Jones makes a powerful case for migrants to be given more autonomy and responsibility for running the camps in which they are often incarcerated, and the opportunity to use their experience and skills to contribute to their host societies.

[The Migrant Diaries] is the most powerful, moving, and informative account I have come across of the worldwide migrant/refugee crisis …

She demonstrates how small changes and imaginative projects can make life more bearable, and by providing short workshops she gives volunteers and migrants alike the tools to improve their mental health and relieve their acute stress.

One of many poignant anecdotes concerns the theft of her backpack, which contained the menagerie of glove puppets who had accompanied her through a decade of humanitarian disaster work, enchanting traumatised children and sometimes disarming hostile policemen.
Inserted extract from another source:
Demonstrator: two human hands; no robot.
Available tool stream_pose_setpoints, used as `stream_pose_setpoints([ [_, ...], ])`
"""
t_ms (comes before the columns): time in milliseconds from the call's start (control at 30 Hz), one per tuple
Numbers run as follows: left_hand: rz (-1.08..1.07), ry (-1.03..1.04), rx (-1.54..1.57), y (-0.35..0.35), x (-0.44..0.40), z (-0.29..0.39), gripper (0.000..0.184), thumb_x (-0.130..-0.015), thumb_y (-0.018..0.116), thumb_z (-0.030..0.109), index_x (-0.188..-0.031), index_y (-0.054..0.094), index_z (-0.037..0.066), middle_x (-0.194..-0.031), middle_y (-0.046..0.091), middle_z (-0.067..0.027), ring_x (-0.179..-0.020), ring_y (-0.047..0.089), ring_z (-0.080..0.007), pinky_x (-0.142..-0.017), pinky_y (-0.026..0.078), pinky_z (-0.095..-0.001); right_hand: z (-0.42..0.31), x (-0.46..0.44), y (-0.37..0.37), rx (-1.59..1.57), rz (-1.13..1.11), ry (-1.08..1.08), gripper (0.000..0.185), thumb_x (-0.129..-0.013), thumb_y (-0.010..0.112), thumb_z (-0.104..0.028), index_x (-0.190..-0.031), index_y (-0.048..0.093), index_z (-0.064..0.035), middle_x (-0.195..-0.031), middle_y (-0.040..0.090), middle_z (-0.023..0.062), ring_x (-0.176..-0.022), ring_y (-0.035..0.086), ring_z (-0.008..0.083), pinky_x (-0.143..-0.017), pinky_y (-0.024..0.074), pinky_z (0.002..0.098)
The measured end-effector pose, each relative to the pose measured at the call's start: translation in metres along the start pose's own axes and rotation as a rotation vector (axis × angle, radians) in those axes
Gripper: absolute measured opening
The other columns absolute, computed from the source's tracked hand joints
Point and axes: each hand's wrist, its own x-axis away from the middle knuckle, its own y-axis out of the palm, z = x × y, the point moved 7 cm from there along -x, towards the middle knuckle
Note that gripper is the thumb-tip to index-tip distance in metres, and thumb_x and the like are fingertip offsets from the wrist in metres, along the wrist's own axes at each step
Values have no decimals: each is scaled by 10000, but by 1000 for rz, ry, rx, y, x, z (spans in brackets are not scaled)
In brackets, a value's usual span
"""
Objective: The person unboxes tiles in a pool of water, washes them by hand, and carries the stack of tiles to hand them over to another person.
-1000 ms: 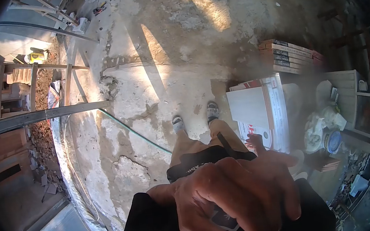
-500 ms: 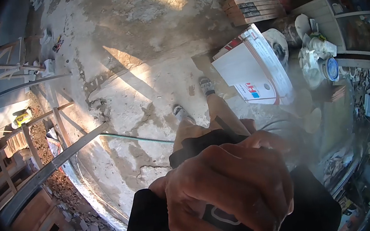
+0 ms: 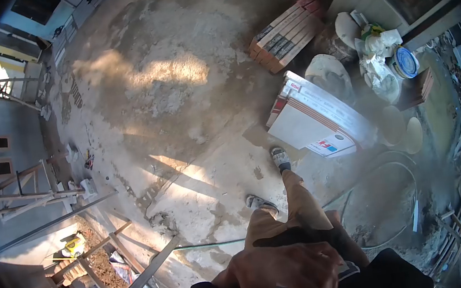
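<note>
My left hand [image 3: 285, 277] is close to the camera in front of the dark shirt [image 3: 396, 273]. Its fingers are curled together, and what they hold, if anything, is hidden. Farther down, beside the thigh of the tan trousers [image 3: 303, 207], part of my right hand [image 3: 346, 236] shows; its fingers cannot be made out. Neither hand visibly touches the white boxes [image 3: 311, 129], which lean near the feet.
Stacked brown boxes [image 3: 286, 35] lie beyond the white ones. A blue-rimmed bucket [image 3: 405, 62] and white bags [image 3: 379, 56] stand at right. A hose [image 3: 213, 244] crosses the floor. Wooden frames [image 3: 34, 195] and a metal bar [image 3: 138, 282] are at left.
The view has swung, and the boxes now appear turned. My left hand sits lower in view with its fingers still curled. My right hand has drawn back from beside the white boxes.
</note>
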Motion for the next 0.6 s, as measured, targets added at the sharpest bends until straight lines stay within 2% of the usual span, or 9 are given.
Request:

In contrast to the often horrific conditions that migrants have to endure, not only during their terrifying journeys but even in the camps where they end up, everywhere Jones finds examples of altruism, generosity, and compassion on the part of the migrants themselves, as well as of volunteers and host populations. She does not gloss over incidents of violence and crime, but emphasises their surprising rarity given the conditions.

Over the 4-year span of the diaries, in both Europe and the US, Jones notes a hardening of attitudes towards refugees, as local populations become increasingly resentful of the disproportionate number of displaced people camped in their neighbourhood and governments squabble among themselves to minimise the numbers they are willing to accept.
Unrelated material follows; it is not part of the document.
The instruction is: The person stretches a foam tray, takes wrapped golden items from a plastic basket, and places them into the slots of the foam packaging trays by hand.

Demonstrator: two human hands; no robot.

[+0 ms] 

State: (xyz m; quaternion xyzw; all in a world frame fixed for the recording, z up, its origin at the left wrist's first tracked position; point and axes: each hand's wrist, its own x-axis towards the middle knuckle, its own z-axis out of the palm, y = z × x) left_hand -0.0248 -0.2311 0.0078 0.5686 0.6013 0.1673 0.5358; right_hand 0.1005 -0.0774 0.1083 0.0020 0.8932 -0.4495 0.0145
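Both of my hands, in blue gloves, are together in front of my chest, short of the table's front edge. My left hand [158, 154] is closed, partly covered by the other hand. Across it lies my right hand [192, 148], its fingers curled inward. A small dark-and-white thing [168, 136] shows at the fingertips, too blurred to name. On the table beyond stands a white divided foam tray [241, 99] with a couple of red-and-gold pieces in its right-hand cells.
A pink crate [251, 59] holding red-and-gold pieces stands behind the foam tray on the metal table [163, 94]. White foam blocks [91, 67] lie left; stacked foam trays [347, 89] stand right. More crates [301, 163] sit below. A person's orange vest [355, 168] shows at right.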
The advent of the COVID-19 pandemic has given an excuse for ever more rigid criteria to be applied, and the outlook is unprecedentedly bleak; the deepening climate crisis only makes it worse.

The advent of the COVID-19 pandemic has given an excuse for ever more rigid criteria to be applied …

Jones freely admits that she does not have an answer to the migrant crisis, but she insists that we should meet the issue head-on, and recognise it as a matter of justice and human rights. As she puts it, ‘One’s chances of life, liberty, and the pursuit of happiness cannot simply depend on geographical lotto’. I would substitute ‘should not’ for ‘cannot’, for it is patently obvious that life chances never have been, and never will be, equal.

This does not mean that we shouldn’t agitate to mitigate these inequalities, and the idea of a global wealth tax, implying a massive redistribution from rich to poor countries, is one that she mentions.

We should also insist that migrants should be treated with compassion and respect at every stage of their journey; however, we also have to deal with the issue of gross and growing inequalities in our own society, and the fact that we have a couple of million households on the waiting list for social housing, not to mention the growth of xenophobia accompanying Brexit.

It will take major shifts in policy and attitudes for the UK to become a migrant and refugee-friendly country again.



1. United Nations High Commissioner for Refugees. Global trends: forced displacement in 2019. 2020. (accessed 14 May 2021).
2. The World Bank. Groundswell: preparing for internal climate migration. 2018.—preparing-for-internal-climate-migration (accessed 14 May 2021).
3. Shire W. Home. (accessed 14 May 2021).


Competing interests

Lynne Jones and Dougal Jeffries were fellow undergraduates in Human Sciences at Oxford University.


Featured book

Lynne Jones. The Migrant Diaries. The Refuge Press, 2020, PB, 430pp, £14.99, ISBN-13: 9780823296989.

The author’s profits from the sale of her book will be donated to the charity Choose Love: Help Refugees.